L’installazione, che presenta dodici esemplari di movimenti cerei, vorrebbe inoltre ridisegnare un unico paesaggio naturalistico, suggerito dall’ingresso visivo della prima immagine, nettamente più grande delle altre. Purtroppo, però, l’intento totalizzante che va segmentandosi “paesaggisticamente” non viene sempre colto, soffermandosi il fruitore dapprima sull’oscurità delle fotografie che sulla loro disposizione concettuale.
Ciò che colpisce gli “affezionati” però non è tanto il criterio espositivo, o per lo meno il suo fine, quanto piuttosto la diversa concentrazione tematica sviluppata da Fei.

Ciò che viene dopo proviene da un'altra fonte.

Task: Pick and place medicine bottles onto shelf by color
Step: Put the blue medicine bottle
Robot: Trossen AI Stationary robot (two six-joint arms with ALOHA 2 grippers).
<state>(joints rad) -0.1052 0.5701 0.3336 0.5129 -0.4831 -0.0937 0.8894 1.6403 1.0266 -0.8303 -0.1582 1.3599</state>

L’isolamento di un dato atmosferico specifico ricorda i suoi passati studi sull’oggetto decontestualizzato, batteria, biglia o numero in serie che fossero; tuttavia, si distingue da questi ultimi, laddove con
Black Light mantiene lo sfondo naturale d’appartenenza circostante, anziché tornare a un nero alienante e catalizzatore allo stesso tempo.
Non è il paesaggio che si presta all’obiettivo, ma è l’obiettivo che si presta al paesaggio. E, come per custodire queste sue ultime creazioni, Fei concepisce una
black box in legno chiaro, dentro la quale “
La via della luce” incide sul frontespizio la sua funzione conservatrice. Un vero e proprio contenitore rettangolare in cui riporre la serie fotografica, giocando con frasi contraddittorie che solo apparentemente si rivelano tali.
La luce nera è la via da seguire per guardare ciò che
chiaramente non si ha mai tempo di scorgere.